Change data capture from Neo4j to Amazon Neptune using Amazon Managed Streaming for Apache Kafka

After you perform a point-in-time data migration from Neo4j to Amazon Neptune, you may want to capture and replicate ongoing updates in real time. For more information about automating point-in-time graph data migration from Neo4j to Neptune, see Migrating a Neo4j graph database to Amazon Neptune with a fully automated utility. This post walks you through the steps to automate the capture and replication from Neo4j to Neptune, using an example solution on the cdc-neo4j-msk-neptune GitHub repo.

Continuous replication of databases using the change data capture (CDC) pattern allows you to stream your data and make it available to other systems. This post focuses on modernizing your graph database by streaming data from Neo4j using CDC so that you have the latest changes copied into Neptune. By using the Event Interception strategy of the Strangler pattern to modernize Neo4j, you can incrementally push all your changes to Neptune and modify your applications to use Neptune. Neptune is a fast, reliable, fully managed graph database service that makes it easier to build and run applications that work with highly connected datasets. The core of Neptune is a purpose-built, high-performance graph database engine optimized for storing billions of relationships and querying the graph with millisecond latency.

Architecture overview

The solution in this post automates the deployment of the following architecture in your AWS account. This architecture shows the AWS resources the solution provisions to build a loosely coupled system for the replication.

The architecture contains the following elements:

  1. An AWS Cloud Development Kit (AWS CDK) app that an end-user triggers, which bootstraps all the required AWS resources inside an Amazon VPC
  2. An Amazon Elastic Compute Cloud (Amazon EC2) instance to run purpose-built services running in Docker containers for the replication
  3. A single-node Neptune DB cluster with one graph database instance that serves as the target of this replication
  4. An Amazon Managed Streaming for Apache Kafka (Amazon MSK) cluster with two nodes that serves as the publish-subscribe broker for this replication

Launching the example solution

With this solution, you should expect to see changes made to the nodes and relationships in the Neo4j graph database reflected in Neptune in real time.

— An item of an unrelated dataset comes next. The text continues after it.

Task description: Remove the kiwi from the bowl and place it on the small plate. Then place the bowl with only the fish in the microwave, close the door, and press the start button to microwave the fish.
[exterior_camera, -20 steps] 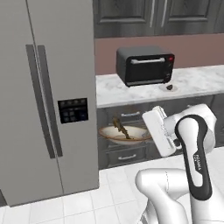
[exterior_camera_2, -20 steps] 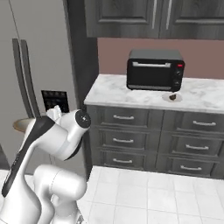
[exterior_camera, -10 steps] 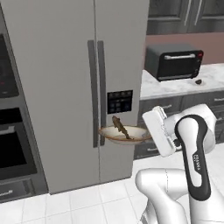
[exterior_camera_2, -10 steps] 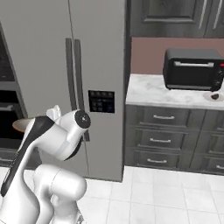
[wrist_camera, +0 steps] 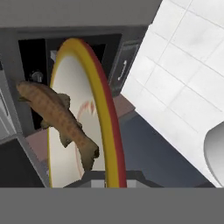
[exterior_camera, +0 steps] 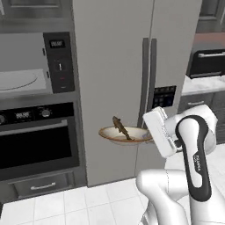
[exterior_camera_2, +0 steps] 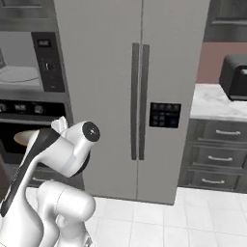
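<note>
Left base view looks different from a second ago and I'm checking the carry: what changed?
The base turned left: black toaster oven slid to the right edge, grey-steel microwave came into view. Unchanged: fingers shut on the golden-rimmed cream bowl, brown fish inside.

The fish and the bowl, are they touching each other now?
Touching. In the hand view the fish lies against the cream inside of the bowl, no gap between them. The left base view also shows it resting in the bowl.

Glossy white arm with rounded links, dark joints, small lettering.
</note>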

To get started, clone the AWS CDK app from the GitHub repo. After making sure you meet the prerequisites, follow the instructions on GitHub to run the solution.

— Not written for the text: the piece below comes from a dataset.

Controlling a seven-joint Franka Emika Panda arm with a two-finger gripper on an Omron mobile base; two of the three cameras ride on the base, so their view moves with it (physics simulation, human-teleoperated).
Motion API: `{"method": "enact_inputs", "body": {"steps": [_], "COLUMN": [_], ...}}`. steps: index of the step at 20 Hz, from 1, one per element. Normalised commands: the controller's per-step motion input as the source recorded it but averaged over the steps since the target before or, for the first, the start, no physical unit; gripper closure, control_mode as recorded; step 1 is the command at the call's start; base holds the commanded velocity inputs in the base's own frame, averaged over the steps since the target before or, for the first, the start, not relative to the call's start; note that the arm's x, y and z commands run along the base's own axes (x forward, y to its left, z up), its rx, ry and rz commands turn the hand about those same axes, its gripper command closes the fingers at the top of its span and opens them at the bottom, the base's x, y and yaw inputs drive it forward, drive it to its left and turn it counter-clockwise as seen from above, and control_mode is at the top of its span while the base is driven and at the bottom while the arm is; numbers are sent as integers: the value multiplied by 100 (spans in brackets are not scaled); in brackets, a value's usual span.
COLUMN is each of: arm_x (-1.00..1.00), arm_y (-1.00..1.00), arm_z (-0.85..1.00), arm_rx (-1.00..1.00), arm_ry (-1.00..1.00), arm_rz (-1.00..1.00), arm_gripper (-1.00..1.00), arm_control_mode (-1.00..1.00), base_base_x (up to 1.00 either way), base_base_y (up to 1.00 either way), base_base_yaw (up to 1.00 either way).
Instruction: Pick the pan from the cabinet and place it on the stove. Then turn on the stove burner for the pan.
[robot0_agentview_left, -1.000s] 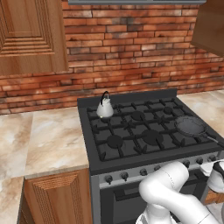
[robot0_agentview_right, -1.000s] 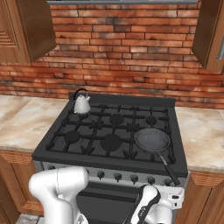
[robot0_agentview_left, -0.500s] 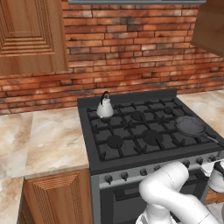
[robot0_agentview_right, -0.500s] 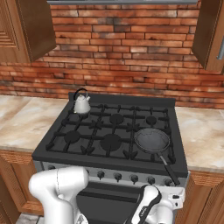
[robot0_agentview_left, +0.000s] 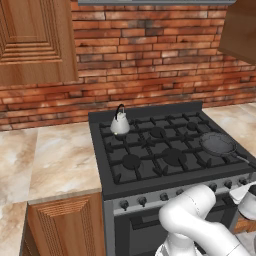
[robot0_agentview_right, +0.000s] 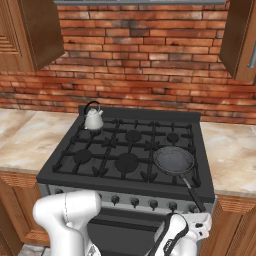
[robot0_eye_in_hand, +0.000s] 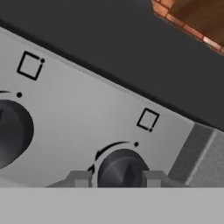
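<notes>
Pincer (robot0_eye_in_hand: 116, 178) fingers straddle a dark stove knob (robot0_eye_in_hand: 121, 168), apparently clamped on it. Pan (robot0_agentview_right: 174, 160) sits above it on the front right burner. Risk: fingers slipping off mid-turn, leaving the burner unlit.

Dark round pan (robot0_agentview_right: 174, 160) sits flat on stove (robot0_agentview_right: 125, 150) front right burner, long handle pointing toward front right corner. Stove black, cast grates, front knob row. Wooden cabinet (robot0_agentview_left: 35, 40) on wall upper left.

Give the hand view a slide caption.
Hand straddling a round dark knob on the stove's grey front panel.
</notes>
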Motion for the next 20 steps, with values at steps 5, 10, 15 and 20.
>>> {"method": "enact_inputs", "body": {"steps": [5, 10, 15, 20], "arm_x": [-7, -11, -13, -13], "arm_y": [0, 0, 0, 1], "arm_z": [0, 1, 4, 1], "arm_rx": [-27, -28, -27, -27], "arm_ry": [-20, -21, -22, -21], "arm_rz": [0, 0, 0, 0], "arm_gripper": [100, 100, 100, 100], "arm_control_mode": [-100, -100, -100, -100], "base_base_x": [0, 0, 0, 0], "base_base_y": [0, 0, 0, 0], "base_base_yaw": [0, 0, 0, 0]}}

Deep dive into the solution

CDC is an architecture pattern that identifies changes in data in a source system and acts on those changes. In this solution, you determine data changes in a Neo4j graph and act on them by transforming them and updating a target Neptune graph in a simple three-step process:

  1. Provision AWS resources
  2. Process and replicate the changed data
  3. Test the end-to-end solution

Provisioning AWS resources

For a fully automated experience, it’s important to provision the required resources and configure their plumbing, such as applying the right AWS Identity and Access Management (IAM) roles and policies. This enables you to run and test it in your AWS account. This automation provides isolation by creating a separate VPC and launching resources in it. This makes it easy for you to set up and tear down without worrying about any dependencies on your existing environment. After following the steps to run the solution, you see an output similar to the following code:

As a result, you create the following resources in your AWS account:

AWS ResourceUsage
Amazon VPCThe VPC creates an isolated network that makes sure the solution is created and destroyed without affecting the rest of your AWS development account. Inside the VPC, the app creates one public and one private subnet in two Availability Zones.
Amazon EC2A single EC2 instance is used to run the purpose-built services in Docker containers.
Security Groups and IAM policiesThe EC2 instance needs to talk to Neptune and Amazon MSK for the replication to work. The setup app creates security groups, IAM roles, and policies to ensure that services can securely connect and talk to each other.
Amazon MSKNeo4j Streams for Kafka emits changes from a source database to Kafka in real time. Amazon MSK is the fully managed Kafka service that you use in this solution to integrate with Neo4j and Neptune.
NeptuneYou use this fully managed AWS graph database service as the modernization target.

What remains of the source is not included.